The Financial Times has a profile of French (now Silicon Valley) entrepreneur Loic Le Meur today.

Loic is an accomplished entrepreneur - he founded uBlog (merged with Six Apart), organizes the annual Le Web conference and has now created Seesmic (note that I’m an investor in Seesmic). So even though he’s French, his advice, when given, is worth listening to.

Included in the article are his ten rules for startup success. Reprinted below.

  1. Don’t wait for a revolutionary idea. It will never happen. Just focus on a simple, exciting, empty space and execute as fast as possible
  2. Share your idea. The more you share, the more you get advice and the more you learn. Meet and talk to your competitors.
  3. Build a community. Use blogging and social software to make sure people hear about you.
  4. Listen to your community. Answer questions and build your product with their feedback.
  5. Gather a great team.
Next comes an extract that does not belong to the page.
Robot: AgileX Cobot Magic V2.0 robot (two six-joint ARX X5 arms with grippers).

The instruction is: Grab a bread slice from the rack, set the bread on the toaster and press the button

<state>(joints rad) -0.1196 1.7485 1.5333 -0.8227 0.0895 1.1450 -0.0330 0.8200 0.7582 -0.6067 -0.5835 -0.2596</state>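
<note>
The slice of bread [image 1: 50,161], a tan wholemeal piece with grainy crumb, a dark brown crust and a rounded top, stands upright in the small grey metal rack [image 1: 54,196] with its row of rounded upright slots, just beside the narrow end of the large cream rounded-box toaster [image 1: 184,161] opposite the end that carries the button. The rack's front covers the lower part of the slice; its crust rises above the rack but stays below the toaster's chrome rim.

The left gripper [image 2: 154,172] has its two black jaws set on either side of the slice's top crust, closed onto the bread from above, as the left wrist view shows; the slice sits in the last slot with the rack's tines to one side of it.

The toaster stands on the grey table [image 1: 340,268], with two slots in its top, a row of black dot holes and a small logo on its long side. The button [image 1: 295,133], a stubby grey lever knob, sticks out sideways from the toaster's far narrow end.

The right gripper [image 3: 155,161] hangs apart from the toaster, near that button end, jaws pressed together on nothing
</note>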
Select those with very different skills from you. Look for people who are better than you.
  6. Be the first to recognise a problem. Everyone makes mistakes. Address the issue in public, learn about and correct it.
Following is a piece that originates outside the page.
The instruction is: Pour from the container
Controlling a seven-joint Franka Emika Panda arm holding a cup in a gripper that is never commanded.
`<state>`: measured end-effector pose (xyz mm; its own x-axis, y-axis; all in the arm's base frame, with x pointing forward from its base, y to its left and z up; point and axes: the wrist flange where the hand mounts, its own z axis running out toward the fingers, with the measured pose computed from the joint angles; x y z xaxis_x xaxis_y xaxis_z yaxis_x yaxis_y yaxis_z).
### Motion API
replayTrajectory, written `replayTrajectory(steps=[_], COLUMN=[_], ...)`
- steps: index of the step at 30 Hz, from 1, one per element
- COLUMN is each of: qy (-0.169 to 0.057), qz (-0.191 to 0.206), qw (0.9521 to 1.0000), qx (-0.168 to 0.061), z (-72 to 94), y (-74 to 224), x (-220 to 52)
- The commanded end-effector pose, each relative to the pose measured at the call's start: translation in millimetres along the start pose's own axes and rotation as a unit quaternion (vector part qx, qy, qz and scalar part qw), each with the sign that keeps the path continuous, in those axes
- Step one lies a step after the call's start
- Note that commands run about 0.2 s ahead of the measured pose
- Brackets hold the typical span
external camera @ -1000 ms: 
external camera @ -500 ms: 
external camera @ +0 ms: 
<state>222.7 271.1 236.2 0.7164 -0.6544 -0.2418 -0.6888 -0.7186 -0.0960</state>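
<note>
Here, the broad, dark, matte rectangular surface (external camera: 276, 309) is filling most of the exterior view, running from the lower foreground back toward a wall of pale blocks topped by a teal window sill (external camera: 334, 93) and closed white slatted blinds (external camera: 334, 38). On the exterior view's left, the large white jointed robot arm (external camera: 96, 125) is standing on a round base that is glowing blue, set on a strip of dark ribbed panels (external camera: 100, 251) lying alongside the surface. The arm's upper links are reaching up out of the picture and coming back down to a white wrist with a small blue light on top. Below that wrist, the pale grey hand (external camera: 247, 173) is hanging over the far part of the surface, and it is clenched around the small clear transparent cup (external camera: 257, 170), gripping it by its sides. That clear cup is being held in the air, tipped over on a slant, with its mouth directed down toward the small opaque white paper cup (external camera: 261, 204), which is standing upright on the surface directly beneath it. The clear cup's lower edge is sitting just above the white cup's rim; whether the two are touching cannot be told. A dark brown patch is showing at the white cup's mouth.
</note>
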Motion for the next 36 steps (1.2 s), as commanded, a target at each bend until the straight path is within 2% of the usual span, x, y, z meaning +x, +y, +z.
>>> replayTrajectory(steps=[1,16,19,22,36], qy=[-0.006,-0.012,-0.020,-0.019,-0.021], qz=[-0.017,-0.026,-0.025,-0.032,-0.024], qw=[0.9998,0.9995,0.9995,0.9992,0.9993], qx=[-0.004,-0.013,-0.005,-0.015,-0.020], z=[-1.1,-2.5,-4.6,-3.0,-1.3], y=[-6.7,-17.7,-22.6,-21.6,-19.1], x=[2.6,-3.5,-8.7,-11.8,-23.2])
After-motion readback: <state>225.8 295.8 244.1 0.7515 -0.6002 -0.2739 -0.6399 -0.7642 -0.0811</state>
  7. Don’t spend time on market research. Launch test versions as early as possible. Keep improving the product in the open.
  8. Don’t obsess over spreadsheet business plans. They are not going to turn out as you predict, in any case.
  9. Don’t plan a big marketing effort. It’s much more important and powerful that your community loves the product.
  10. Don’t focus on getting rich. Focus on your users. Money is a consequence of success, not a goal.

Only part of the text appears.